PROMPT:
A complete transcription of the material, exact in every line, is what is wanted.

GIVEN MATERIAL:
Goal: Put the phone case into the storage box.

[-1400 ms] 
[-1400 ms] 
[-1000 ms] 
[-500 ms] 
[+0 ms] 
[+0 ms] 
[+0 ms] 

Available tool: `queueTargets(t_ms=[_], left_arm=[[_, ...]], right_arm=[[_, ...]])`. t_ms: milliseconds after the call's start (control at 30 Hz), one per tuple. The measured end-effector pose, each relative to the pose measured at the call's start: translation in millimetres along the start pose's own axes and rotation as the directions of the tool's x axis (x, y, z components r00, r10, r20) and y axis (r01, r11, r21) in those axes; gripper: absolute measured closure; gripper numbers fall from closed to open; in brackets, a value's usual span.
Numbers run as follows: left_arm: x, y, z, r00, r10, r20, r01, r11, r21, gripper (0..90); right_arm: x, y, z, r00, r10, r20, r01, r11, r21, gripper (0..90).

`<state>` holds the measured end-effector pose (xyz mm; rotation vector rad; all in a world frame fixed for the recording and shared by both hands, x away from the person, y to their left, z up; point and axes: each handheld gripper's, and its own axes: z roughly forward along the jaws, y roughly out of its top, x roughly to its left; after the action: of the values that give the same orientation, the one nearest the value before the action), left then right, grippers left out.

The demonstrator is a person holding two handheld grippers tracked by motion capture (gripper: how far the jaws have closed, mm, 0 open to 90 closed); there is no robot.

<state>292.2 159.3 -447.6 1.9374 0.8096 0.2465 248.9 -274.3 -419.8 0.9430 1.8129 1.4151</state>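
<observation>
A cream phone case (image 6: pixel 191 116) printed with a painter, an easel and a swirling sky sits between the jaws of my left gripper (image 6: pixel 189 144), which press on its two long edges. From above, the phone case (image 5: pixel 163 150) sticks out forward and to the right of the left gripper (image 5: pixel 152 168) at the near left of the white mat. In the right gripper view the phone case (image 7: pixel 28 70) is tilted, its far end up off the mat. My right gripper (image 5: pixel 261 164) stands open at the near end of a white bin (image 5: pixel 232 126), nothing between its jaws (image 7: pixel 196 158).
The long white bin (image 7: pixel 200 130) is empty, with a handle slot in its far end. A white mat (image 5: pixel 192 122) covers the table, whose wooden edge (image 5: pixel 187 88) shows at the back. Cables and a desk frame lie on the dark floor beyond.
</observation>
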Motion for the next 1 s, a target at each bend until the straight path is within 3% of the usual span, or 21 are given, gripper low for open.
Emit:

ANSWER BOX:
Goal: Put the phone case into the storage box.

[-1400 ms] 
[-1400 ms] 
[-1000 ms] 
[-500 ms] 
[+0 ms] 
[+0 ms] 
[+0 ms] 

Available tool: `queueTargets(t_ms=[_], left_arm=[[_, ...]], right_arm=[[_, ...]])`. t_ms: milliseconds after the call's start (control at 30 Hz), one per tuple. The measured end-effector pose, each relative to the pose measured at the call's start: translation in millimetres along the start pose's own axes and rotation as the directions of the tool's x axis (x, y, z components r00, r10, r20) and y axis (r01, r11, r21) in those axes; gripper: absolute measured closure; gripper numbers fall from closed to open; in brackets, a value's usual span.
Numbers run as follows: left_arm: x, y, z, r00, r10, r20, r01, r11, r21, gripper (0..90); right_arm: x, y, z, r00, r10, r20, r01, r11, r21, gripper (0..90).

`<state>` holds the measured end-effector pose (xyz mm; rotation vector rad; all in a world frame fixed for the recording and shared by both hands, x away from the person, y to their left, z up; point and axes: each handheld gripper's, and its own axes: z roughly forward along the jaws, y roughly out of its top, x roughly to its left; after the action: of the values that give the same orientation, the one nearest the value before the action), left then right, grippers left out.

The demonstrator is a person holding two handheld grippers tracked by motion capture (gripper: how far the jaws have closed, mm, 0 open to 90 closed); there is no robot.

<state>292.2 159.3 -447.6 1.9374 0.8096 0.2465 248.9 -274.3 -419.8 0.9430 1.8129 1.4151</state>
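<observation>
A cream phone case (image 6: pixel 191 116) printed with a painter, an easel and a swirling sky sits between the jaws of my left gripper (image 6: pixel 189 144), which press on its two long edges. From above, the phone case (image 5: pixel 163 150) sticks out forward and to the right of the left gripper (image 5: pixel 152 168) at the near left of the white mat. In the right gripper view the phone case (image 7: pixel 28 70) is tilted, its far end up off the mat. My right gripper (image 5: pixel 261 164) stands open at the near end of a white bin (image 5: pixel 232 126), nothing between its jaws (image 7: pixel 196 158).
The long white bin (image 7: pixel 200 130) is empty, with a handle slot in its far end. A white mat (image 5: pixel 192 122) covers the table, whose wooden edge (image 5: pixel 187 88) shows at the back. Cables and a desk frame lie on the dark floor beyond.
</observation>
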Motion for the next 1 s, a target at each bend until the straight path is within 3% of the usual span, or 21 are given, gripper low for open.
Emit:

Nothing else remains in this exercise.